Poi c’è un tema per molti versi ancor più decisivo: cioè l’uscita di scena delle elezioni anticipate (almeno nel breve periodo).

Salvini cioè vede sfumare la sua “campagna” di primavera, che si sarebbe certamente concentrata sul tema del governo “sfiduciato” dalle urne regionali.

Quindi dovrà cambiare registro, concentrandosi su una snervante battaglia di logoramento verso un governo e un Parlamento che non hanno alcuna intenzione di sloggiare.

I tempi dunque si allungano e tutte le vicende finiscono per intrecciarsi.

Eventuale processo allo stesso Salvini per nave Gregoretti, riforma della legge elettorale, riduzione del numero dei parlamentari con annesso referendum il 29 marzo, voto in sei regioni in tarda primavera, congresso del Pd, stati generali del M5S: tutto si andrà mescolando nel corso dell’anno, senza però concedere al condottiero leghista il centro del ring.

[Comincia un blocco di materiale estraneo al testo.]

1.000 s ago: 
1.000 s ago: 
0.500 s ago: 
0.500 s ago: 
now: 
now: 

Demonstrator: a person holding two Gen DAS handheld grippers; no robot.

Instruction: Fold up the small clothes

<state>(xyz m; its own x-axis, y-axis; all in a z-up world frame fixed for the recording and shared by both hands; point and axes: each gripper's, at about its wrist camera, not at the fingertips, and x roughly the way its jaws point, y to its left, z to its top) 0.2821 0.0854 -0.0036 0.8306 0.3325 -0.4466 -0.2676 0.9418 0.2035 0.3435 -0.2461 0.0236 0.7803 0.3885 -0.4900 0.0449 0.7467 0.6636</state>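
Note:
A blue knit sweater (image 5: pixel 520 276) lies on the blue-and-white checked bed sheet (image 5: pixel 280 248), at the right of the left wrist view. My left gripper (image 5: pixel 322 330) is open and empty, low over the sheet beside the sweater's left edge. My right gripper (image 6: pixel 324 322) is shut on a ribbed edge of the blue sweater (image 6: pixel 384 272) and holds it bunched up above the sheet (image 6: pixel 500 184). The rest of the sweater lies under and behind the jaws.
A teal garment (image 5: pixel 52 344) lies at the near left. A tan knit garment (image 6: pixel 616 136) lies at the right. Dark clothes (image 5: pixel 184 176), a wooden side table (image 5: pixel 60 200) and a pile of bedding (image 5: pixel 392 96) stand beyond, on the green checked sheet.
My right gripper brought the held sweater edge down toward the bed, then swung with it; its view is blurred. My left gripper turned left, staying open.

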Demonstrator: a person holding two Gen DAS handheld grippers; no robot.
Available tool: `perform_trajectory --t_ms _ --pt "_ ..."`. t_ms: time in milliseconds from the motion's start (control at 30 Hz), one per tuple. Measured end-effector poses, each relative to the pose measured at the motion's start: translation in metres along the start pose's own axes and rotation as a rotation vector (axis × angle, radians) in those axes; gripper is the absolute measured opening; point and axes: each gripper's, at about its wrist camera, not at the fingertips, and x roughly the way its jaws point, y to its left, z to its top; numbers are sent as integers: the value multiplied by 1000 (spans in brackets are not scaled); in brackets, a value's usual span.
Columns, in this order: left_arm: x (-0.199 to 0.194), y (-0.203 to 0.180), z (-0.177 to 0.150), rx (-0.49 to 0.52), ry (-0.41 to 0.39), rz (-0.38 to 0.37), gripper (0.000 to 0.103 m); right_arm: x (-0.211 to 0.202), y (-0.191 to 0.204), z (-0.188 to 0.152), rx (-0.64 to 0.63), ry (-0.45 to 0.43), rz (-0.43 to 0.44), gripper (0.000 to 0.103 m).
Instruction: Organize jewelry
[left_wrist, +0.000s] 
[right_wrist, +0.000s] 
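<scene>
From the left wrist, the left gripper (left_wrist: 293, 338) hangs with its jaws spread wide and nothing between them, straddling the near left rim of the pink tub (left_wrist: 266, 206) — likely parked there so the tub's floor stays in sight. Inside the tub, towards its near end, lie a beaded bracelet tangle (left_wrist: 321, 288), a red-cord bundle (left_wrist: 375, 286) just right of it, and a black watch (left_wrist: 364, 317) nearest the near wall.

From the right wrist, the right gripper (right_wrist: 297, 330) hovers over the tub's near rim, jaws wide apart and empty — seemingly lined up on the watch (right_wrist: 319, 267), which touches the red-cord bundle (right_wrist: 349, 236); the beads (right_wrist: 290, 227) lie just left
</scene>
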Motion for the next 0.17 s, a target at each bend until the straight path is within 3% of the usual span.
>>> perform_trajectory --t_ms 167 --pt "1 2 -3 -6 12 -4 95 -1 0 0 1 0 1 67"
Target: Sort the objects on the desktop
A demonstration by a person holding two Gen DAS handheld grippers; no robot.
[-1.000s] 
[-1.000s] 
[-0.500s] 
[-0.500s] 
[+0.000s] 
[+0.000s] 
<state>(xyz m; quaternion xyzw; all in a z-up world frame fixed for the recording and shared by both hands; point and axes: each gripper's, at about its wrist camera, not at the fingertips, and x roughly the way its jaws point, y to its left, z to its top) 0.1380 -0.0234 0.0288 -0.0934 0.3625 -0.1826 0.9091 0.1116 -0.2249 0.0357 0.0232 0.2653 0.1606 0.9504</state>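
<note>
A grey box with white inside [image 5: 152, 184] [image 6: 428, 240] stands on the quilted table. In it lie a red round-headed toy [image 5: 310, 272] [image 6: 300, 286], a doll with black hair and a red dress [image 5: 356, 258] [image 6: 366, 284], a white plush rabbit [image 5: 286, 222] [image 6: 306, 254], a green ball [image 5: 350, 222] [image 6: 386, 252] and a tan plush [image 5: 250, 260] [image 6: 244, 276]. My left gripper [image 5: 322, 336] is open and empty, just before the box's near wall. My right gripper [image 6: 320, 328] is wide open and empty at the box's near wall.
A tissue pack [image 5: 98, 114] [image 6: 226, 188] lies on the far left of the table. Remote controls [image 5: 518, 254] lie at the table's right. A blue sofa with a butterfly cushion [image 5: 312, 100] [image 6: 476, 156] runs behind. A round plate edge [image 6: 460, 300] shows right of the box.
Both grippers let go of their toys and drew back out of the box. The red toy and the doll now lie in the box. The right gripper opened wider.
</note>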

Certo, lui resta il soggetto più forte.

Ma in senso relativo e non assoluto, così come rilevano tutti i sondaggi nazionali.

E la differenza non è poca.

È quindi un bilancio tutto negativo per Salvini quello del voto di domenica?

Sì, ad una lettura superficiale.

In realtà la sua sconfitta (politica più che nei numeri) è una buona notizia per il sistema e, tutto sommato, neanche tanto disastrosa per lui medesimo.

È una buon notizia per il sistema perché ci risparmia uno scontro feroce sulla data delle elezioni, che avrebbe trascinato tutti (Quirinale compreso) in un vortice polemico al color bianco che evitiamo assai volentieri.

Ed è in qualche modo accettabile anche per Salvini, che farebbe bene a lavorare con più impegno sulla sua coalizione.

Essa infatti, oggi come oggi, non è affatto in grado di prendere la guida del governo.

Non dispone della coesione necessaria, non ha quel minimo di rete nei luoghi che contano della Repubblica e non ha nemmeno seri sostegni di carattere internazionale.

Tutte materie che richiedono almeno un paio di anni di duro lavoro.